Panteha Abareshi, A Demolition Site, (2022). Photo: Courtesy of the artist

Through a finely honed aesthetic of therapeutic nihilism, Los Angeles artist Panteha Abareshi crafts sculptures that lay bare ableist hegemony. A Bundle of Kindling (2022), a pair of anthropomorphized crutches attached to a makeshift IV pole, is adorned with an IV bag bearing their 2017 hospitalization label and medical records number. Abareshi’s singular practice is as much a critique of normalized physicality as an archive of their own degenerative blood disorder, which causes debilitating pain. 

Medical equipment with wires and a plastic cover on a metal stand with wheels, set on a concrete floor.
Panteha Abareshi, A Shallow Wound, 2022. Photo: Courtesy of the artist

Subject matter: “The medical gaze is the way that the disabled and sick body is imagined and seen, infantilized, defined in a violently dehumanizing way. It exists everywhere and within everyone to some degree, often subconsciously.”

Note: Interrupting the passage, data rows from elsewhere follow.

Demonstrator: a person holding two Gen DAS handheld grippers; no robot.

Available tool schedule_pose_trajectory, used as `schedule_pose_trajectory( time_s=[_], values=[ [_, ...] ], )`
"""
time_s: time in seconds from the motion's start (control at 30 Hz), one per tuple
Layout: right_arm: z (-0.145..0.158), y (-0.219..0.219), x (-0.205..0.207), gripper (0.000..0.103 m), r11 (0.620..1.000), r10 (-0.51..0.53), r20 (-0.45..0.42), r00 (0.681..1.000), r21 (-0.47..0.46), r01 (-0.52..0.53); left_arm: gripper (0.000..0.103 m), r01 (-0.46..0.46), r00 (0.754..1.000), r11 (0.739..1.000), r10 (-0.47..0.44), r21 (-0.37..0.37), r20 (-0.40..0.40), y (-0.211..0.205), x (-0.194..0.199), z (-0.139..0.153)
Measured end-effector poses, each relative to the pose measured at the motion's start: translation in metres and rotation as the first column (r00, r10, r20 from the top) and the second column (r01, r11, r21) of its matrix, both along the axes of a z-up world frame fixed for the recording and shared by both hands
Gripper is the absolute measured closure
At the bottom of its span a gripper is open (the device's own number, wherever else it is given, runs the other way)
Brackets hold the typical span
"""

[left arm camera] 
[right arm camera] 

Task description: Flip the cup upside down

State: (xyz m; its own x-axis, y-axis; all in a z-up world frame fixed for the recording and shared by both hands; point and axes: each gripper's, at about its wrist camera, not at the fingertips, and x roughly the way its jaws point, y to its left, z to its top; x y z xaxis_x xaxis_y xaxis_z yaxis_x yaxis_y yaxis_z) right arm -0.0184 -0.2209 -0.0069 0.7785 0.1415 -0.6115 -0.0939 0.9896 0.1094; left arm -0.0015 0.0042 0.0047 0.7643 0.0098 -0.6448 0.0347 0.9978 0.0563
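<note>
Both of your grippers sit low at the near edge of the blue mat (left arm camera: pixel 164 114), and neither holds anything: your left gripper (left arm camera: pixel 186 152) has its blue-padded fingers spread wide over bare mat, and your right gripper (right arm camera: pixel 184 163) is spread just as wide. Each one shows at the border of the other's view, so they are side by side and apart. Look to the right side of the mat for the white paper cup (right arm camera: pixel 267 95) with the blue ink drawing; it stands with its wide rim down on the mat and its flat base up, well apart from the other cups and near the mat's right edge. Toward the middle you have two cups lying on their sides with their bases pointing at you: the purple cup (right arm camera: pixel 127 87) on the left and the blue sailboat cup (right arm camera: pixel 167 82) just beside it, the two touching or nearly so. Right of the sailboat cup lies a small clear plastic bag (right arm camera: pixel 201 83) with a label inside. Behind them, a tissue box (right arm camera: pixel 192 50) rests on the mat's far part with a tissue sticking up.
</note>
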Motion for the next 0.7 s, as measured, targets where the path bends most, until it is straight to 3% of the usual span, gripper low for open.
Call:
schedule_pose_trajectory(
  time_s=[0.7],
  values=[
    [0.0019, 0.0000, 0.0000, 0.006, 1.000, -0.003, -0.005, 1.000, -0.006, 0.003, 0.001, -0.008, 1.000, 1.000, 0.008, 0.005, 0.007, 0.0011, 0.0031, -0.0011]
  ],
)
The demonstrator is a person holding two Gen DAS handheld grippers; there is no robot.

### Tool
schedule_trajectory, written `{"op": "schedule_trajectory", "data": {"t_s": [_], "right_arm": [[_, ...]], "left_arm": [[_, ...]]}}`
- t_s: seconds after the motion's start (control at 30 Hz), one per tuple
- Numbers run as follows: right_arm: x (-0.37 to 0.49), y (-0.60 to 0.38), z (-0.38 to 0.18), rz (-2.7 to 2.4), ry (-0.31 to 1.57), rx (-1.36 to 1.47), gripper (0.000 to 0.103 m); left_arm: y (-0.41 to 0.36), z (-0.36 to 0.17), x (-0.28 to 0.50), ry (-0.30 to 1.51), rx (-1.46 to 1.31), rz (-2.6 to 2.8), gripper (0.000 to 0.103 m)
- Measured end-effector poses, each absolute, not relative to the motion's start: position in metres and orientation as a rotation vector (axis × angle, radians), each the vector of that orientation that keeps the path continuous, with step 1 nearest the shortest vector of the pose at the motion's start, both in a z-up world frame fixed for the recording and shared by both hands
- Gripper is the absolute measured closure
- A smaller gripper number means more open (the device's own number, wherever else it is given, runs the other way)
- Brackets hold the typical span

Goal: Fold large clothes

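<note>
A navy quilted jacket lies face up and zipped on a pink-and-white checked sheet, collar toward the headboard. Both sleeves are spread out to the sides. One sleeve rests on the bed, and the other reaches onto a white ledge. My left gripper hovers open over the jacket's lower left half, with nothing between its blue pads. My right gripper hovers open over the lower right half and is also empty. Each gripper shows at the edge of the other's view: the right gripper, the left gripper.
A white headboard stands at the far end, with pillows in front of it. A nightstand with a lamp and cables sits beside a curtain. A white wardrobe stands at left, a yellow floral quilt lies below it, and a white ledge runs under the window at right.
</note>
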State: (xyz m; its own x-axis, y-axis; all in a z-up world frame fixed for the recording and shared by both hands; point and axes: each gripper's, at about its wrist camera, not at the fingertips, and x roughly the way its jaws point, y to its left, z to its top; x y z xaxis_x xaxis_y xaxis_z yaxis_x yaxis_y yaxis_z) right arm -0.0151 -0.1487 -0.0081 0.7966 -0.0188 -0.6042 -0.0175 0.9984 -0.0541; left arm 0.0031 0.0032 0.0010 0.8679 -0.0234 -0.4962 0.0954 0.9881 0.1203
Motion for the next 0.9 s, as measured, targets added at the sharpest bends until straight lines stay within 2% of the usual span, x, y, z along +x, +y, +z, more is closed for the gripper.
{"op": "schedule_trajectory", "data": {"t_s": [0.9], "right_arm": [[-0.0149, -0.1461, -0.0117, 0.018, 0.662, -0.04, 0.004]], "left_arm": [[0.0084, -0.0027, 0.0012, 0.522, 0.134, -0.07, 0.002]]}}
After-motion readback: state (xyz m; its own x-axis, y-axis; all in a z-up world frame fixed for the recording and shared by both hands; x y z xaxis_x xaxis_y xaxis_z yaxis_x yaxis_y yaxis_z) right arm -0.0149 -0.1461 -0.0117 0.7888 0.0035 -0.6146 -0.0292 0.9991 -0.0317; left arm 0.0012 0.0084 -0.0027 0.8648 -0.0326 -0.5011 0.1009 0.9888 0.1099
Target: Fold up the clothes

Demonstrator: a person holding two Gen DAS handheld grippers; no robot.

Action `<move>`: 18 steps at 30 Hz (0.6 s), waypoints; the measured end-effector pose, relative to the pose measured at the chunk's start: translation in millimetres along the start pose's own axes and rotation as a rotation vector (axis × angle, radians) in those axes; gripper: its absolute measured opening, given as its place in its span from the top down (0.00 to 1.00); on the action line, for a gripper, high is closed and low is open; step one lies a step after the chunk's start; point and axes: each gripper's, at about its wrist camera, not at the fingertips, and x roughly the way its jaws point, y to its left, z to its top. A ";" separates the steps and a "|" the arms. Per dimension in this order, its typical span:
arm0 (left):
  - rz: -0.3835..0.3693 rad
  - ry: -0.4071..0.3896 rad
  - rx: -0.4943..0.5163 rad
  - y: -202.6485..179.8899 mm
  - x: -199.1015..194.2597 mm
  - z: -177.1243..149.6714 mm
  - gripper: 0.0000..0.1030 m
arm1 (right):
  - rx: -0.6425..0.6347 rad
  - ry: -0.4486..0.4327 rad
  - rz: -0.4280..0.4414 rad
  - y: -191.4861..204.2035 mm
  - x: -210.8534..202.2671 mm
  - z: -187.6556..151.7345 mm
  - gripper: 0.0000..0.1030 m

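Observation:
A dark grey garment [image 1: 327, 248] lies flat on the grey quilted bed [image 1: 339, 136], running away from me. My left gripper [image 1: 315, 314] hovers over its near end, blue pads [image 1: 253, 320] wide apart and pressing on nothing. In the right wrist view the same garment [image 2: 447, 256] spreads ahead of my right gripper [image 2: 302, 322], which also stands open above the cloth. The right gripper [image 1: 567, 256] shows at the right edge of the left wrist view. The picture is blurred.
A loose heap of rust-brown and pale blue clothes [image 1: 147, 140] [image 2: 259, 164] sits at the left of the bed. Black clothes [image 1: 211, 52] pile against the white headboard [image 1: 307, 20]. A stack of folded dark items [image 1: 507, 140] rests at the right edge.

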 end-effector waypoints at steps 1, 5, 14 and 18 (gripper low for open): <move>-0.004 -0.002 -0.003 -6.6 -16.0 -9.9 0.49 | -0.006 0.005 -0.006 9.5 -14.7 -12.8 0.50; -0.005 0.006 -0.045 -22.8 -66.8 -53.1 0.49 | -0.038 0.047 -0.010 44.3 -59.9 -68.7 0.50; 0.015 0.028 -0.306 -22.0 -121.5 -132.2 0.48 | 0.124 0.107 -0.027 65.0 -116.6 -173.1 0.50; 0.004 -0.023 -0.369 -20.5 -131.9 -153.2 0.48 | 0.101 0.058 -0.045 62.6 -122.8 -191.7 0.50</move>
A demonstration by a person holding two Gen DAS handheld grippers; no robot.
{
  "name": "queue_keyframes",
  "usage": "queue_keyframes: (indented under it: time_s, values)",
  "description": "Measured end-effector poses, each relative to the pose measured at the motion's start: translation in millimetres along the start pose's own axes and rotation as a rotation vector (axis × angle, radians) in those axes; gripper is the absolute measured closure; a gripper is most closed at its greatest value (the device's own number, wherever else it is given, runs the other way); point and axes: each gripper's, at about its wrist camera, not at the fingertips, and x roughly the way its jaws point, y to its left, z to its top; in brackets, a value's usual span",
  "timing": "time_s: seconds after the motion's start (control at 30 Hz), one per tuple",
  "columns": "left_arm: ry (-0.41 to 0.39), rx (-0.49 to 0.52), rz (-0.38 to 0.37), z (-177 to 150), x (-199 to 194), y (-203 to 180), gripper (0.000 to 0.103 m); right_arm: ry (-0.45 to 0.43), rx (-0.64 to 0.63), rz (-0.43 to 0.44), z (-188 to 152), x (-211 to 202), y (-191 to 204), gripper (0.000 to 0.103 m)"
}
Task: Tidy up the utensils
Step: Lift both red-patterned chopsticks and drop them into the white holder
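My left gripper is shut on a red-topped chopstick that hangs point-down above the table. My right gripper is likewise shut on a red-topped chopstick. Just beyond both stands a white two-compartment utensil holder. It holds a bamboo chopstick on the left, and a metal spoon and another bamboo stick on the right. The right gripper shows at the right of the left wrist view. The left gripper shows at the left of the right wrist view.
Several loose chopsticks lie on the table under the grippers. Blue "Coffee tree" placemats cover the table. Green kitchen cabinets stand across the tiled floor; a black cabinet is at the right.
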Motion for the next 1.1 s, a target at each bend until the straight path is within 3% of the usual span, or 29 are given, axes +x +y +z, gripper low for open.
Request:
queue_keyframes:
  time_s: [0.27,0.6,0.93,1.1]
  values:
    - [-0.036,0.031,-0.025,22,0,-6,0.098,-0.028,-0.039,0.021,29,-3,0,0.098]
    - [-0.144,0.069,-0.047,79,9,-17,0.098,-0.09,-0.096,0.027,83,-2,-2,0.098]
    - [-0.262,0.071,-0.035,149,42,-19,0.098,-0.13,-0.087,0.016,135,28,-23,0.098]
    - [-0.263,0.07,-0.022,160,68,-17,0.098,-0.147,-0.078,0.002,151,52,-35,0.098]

Person with braided hair and tattoos sitting in a wheelchair by a large window with a cityscape view.
Panteha Abareshi. Photo: Courtesy of the artist

“Panteha vulnerably questions the mechanics of their own body by abstracting projections the medical-industrial complex has imposed on them”

Source material: “I have a huge collection of medical ephemera I’ve been collecting for over ten years, all things that have been used on me in the hospital and from hospitals that I’ve stayed at, medical items that I consider traces of my illness of my own existence.” 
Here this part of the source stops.